**What needs to be done:**
All lines in the data bearing the string "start" should be identified and copied.

**Data block:**
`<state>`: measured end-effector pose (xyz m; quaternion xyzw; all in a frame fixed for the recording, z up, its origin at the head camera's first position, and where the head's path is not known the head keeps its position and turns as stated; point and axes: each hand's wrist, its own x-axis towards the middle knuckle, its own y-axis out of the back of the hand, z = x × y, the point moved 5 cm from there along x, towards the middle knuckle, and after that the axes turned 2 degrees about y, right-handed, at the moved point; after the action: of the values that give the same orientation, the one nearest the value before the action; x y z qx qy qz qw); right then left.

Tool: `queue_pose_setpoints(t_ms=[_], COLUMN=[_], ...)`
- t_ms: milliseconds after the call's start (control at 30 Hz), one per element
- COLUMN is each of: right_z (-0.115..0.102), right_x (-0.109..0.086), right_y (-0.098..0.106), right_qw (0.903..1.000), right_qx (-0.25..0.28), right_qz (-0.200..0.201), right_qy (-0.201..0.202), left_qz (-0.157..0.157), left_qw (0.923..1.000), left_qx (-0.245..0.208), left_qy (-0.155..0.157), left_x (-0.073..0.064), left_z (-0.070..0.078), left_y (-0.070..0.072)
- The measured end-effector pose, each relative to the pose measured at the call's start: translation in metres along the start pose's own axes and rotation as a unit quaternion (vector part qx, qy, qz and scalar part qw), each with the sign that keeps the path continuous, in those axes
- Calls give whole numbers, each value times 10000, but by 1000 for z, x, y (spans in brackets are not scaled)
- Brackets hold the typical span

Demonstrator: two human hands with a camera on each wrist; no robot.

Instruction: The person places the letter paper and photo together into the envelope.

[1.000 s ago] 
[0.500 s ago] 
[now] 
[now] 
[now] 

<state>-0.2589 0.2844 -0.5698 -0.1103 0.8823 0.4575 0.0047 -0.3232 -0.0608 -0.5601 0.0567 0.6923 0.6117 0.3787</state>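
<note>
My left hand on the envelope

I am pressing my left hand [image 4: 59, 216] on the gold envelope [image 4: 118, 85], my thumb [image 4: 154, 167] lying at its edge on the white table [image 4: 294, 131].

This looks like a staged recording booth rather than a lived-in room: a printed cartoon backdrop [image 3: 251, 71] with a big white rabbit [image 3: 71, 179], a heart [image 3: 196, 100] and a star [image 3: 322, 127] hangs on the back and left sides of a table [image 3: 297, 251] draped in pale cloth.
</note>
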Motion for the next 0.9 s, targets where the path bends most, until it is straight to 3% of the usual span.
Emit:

**Task answer:**
- t_ms: milliseconds after the call's start (control at 30 Hz), one per element
- The measured end-effector pose, each relative to the pose measured at the call's start: translation in metres along the start pose's own axes and rotation as a unit quaternion (vector part qx, qy, qz and scalar part qw), each with the sign that keeps the path continuous, in those axes

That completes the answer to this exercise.